Het waken bij het veld worden door Thompson en Uther vermeld als eerste variatie bij het type ATU 530: ‘The Princess on the Glass Mountain’. Een voorbeeld is het Noorse sprookje ‘De jonkvrouw op de glazen berg’, waarin het grasland van een boer ieder jaar in de St. Jansnacht geheel kaal wordt gevreten. De boer laat zijn zoons om de beurt waken, maar de oudste twee gaan er, zodra een dof gerommel de hooischuur doet trillen, als een haas vandoor. De derde zoon heet Askeladd (asse-jongen), die door zijn broers wordt uitgelachen, want hij heeft nog nooit iets anders gedaan dan zich voor de haard gaar te laten stoven. Hij trekt zich niets van hun gelach aan en gaat naar de hooischuur. Tot driemaal toe beeft de aarde en dan hoort hij grazen, gaat kijken en ziet een prachtig paard, voorzien van een geheel koperen uitrusting. Hij rent naar buiten, werpt zijn vuurstaal over het paard, zodat het zich niet meer kan bewegen, en brengt het naar een verborgen plaats. Thuis vertelt hij niets tegen zijn spottende broers, maar voor het eerst kan er gehooid worden. Het jaar erop is Askeladd de enige, die naar de wei durft en zich weer in de hooischuur verstopt. Alles verloopt hetzelfde als het jaar ervoor behalve dat de uitrusting van zilver is (en het paard mooier, groter), terwijl het derde jaar de uitrusting van goud is (grootste paard). Dan laat de koning afkondigen, dat degene die de glazen berg (naast het paleis) kan berijden en drie appels nemen uit de schoot van zijn wonderschone dochter met haar mag trouwen en van heinde en verre komen prinsen, ridders, etc. toegestroomd op de prachtigste paarden. Ook de broers gaan erheen, maar Askeladd mag niet mee (omdat hij vies is van het in de as wroeten). Als ze bij de berg komen, zijn de ridders al bezig, maar de berg is zo glad, dat ze geen stap omhoog komen. Net als de koning wil stoppen, komt een ridder in koperen uitrusting op een kostelijk paard, rijdt eenderde van de berg op, keert om en rijdt weg, maar de prinses, die meteen verliefd is, gooit hem een appel na, die in zijn laars valt. De tweede dag rijdt hij als zilveren ridder tot tweederde en weer valt de appel in zijn laars. De derde dag rijdt hij als gouden ridder tot aan de top, neemt de appel, rijdt weer omlaag en is verdwenen voordat de toeschouwers van hun verbazing zijn bekomen. Hij wordt tenslotte aan de appels herkend. (Noors 241-249 nr. 46)

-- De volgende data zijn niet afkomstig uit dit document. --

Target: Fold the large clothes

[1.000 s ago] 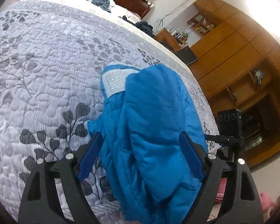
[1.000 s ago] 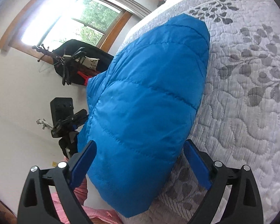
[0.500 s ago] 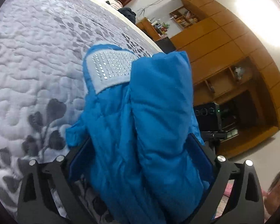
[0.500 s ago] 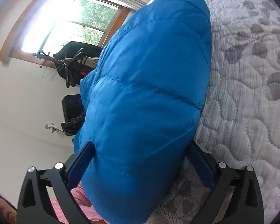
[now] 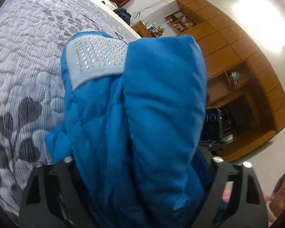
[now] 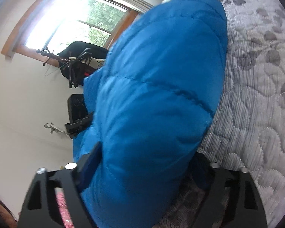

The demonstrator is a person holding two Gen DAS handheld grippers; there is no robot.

De tweede introductie, die Thompson (evenals Uther) vermeldt, betreft het nachtwaken bij het graf van de vader. Dit is o.a. te zien in het sprookje ‘De prinses op de glazen berg’ uit Estland. Dit begint met het verhaal van de prinses, die, plotseling gestorven, in een glazen kist wordt gelegd, omdat ze niet echt dood is [vgl. Sneeuwwitje]. Een wijze [tovenaar] regelt alles voor de koning en laat een grote glazen berg bouwen, waarop in het zevende jaar de kist geplaatst moet worden. Degene, die de top weet te bereiken, zal na (zeven jaar en) zeven dagen komen, waarop het meisje zal ontwaken en hem een ring geven. Degene, die de koning de ring brengt, moet zijn schoonzoon worden, al is het de allerarmste onderdaan. Terwijl de wijze in het zevende jaar de glazen berg smelt in een smeltoven, die tot aan de hemel reikt en waarvan de hitte rivieren, meren en bronnen doet opdrogen, ligt in een hut niet ver van de koningsstad een oude man op sterven. Hij drukt de twee oudste zonen op het hart om voor hun jongste broer, een onnozele, te zorgen en vraagt hen om de beurt bij zijn graf te waken. De jongste krijgt de eerste nachtwake, want hij heeft toch niets beters te doen volgens zijn broers. Om middernacht roept de vader uit het graf: ‘Wiens schreden strooien kiezelzand in mijn ogen, aarde op mijn wenkbrauwen?’ – ‘Ik ben het maar, je jongste zoon.’ De vader vraagt waar zijn broers zijn; die hebben het te druk gehad met de begrafenis, waarop de vader zegt: ‘Elke moeite is zijn loon waard. Als het nodig is, kom aan mijn graf, schop driemaal met je hak tegen de grafheuvel en zeg: “Vader, beloon me voor de eerste nachtwake” en een paard en kleren zal je krijgen, maar zeg er niets over tegen je broers.’ Als hij ’s avonds zijn broers vraagt, wie de tweede nachtwake doet, lachen ze hem uit; hij zal heus niet gestolen worden. Dit stemt de jongen treurig en hij doet ook de tweede nachtwake, waarbij hij weer de stem van de vader hoort, die als loon voor het waken hem nog mooiere kleding en paard belooft, evenals in de derde nacht. Dan wordt hij door zijn broers het huis uitgejaagd en krijgt voortaan buiten de overgebleven broodkorsten toegeworpen.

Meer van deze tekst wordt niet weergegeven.